**Problem requirements**
Whenever a line contains the string "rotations", copy it out of the entries.

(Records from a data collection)
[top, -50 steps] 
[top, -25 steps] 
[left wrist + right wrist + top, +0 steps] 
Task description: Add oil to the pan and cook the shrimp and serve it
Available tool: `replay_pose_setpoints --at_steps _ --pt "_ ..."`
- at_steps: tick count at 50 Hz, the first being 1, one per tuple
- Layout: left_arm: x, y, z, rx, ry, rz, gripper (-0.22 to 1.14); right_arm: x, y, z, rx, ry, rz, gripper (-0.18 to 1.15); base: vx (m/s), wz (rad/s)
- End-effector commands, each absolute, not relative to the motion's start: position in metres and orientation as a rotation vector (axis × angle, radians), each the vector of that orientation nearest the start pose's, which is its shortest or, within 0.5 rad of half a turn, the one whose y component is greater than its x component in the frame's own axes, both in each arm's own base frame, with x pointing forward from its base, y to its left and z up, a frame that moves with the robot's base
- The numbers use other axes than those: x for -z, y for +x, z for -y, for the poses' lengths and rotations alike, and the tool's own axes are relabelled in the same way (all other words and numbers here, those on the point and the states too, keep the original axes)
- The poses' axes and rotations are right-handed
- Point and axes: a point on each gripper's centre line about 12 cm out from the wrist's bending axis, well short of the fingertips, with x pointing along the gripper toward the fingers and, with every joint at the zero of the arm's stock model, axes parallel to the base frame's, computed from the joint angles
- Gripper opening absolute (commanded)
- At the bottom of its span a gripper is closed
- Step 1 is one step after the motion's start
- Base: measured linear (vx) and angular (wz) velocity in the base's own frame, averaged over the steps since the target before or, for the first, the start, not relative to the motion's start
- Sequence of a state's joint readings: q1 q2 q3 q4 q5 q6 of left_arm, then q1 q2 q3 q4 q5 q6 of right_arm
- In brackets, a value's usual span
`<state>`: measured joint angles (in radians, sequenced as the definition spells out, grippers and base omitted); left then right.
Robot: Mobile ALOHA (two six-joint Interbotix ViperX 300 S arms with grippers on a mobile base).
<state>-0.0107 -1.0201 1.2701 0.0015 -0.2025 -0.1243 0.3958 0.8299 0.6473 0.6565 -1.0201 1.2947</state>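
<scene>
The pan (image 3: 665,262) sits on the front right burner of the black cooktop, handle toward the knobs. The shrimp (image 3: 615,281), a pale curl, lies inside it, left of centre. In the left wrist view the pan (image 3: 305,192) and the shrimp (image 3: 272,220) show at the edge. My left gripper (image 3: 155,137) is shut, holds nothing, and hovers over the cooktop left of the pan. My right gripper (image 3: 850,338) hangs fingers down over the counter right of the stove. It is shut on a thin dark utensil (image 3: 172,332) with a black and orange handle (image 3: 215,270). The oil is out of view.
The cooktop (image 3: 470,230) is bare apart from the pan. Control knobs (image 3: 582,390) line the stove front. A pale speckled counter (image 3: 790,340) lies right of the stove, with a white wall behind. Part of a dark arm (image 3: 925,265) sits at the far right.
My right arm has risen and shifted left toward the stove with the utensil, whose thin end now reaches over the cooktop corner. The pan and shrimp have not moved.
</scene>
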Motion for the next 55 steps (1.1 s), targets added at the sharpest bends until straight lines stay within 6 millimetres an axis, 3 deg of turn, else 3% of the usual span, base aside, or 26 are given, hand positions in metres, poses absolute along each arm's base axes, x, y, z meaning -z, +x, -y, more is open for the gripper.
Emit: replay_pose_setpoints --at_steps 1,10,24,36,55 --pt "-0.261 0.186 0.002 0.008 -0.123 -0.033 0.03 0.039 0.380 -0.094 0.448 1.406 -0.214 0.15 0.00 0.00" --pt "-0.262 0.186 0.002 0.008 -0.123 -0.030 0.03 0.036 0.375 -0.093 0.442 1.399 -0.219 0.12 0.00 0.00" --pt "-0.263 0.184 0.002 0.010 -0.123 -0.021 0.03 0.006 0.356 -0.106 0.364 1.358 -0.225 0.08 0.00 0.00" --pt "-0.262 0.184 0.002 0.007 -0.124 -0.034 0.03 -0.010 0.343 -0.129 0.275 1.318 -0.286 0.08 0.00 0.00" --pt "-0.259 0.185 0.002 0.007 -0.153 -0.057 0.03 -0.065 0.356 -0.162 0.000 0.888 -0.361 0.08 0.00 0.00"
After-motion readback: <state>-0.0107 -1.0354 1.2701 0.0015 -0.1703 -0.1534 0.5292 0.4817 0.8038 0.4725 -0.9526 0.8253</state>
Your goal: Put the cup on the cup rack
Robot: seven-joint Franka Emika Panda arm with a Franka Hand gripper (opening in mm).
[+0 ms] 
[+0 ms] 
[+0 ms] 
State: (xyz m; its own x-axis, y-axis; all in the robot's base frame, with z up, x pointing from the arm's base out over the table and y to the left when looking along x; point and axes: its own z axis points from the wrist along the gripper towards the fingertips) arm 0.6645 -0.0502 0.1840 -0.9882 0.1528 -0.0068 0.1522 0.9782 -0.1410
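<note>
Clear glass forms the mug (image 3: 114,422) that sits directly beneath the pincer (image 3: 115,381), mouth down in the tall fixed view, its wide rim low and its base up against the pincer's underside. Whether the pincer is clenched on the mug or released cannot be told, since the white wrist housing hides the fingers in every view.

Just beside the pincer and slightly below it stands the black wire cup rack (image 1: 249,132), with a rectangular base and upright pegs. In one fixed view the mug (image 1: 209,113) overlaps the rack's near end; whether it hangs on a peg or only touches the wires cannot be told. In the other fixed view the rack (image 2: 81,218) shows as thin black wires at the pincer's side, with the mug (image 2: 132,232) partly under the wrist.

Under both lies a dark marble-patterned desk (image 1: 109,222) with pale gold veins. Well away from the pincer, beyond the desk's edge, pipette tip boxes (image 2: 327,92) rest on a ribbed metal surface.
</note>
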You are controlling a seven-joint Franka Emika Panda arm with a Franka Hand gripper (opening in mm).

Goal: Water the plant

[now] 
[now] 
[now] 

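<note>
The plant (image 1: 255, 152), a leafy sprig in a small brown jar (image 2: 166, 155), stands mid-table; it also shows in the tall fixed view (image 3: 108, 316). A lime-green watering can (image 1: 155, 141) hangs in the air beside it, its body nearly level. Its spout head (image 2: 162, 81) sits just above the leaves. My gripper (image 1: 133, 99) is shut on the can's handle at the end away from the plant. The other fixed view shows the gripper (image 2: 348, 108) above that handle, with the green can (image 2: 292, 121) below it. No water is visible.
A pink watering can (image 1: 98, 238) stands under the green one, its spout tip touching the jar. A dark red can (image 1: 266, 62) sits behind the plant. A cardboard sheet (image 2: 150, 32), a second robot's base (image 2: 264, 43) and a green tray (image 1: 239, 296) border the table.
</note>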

**Answer box**
- The numbers use other axes than those: x for -z, y for +x, z for -y, for the poses' lengths and rotations alike, and the tool's own axes are relabelled in the same way (all other words and numbers here, those on the point and the states too, keep the original axes)
- The poses' axes and rotations are right-handed

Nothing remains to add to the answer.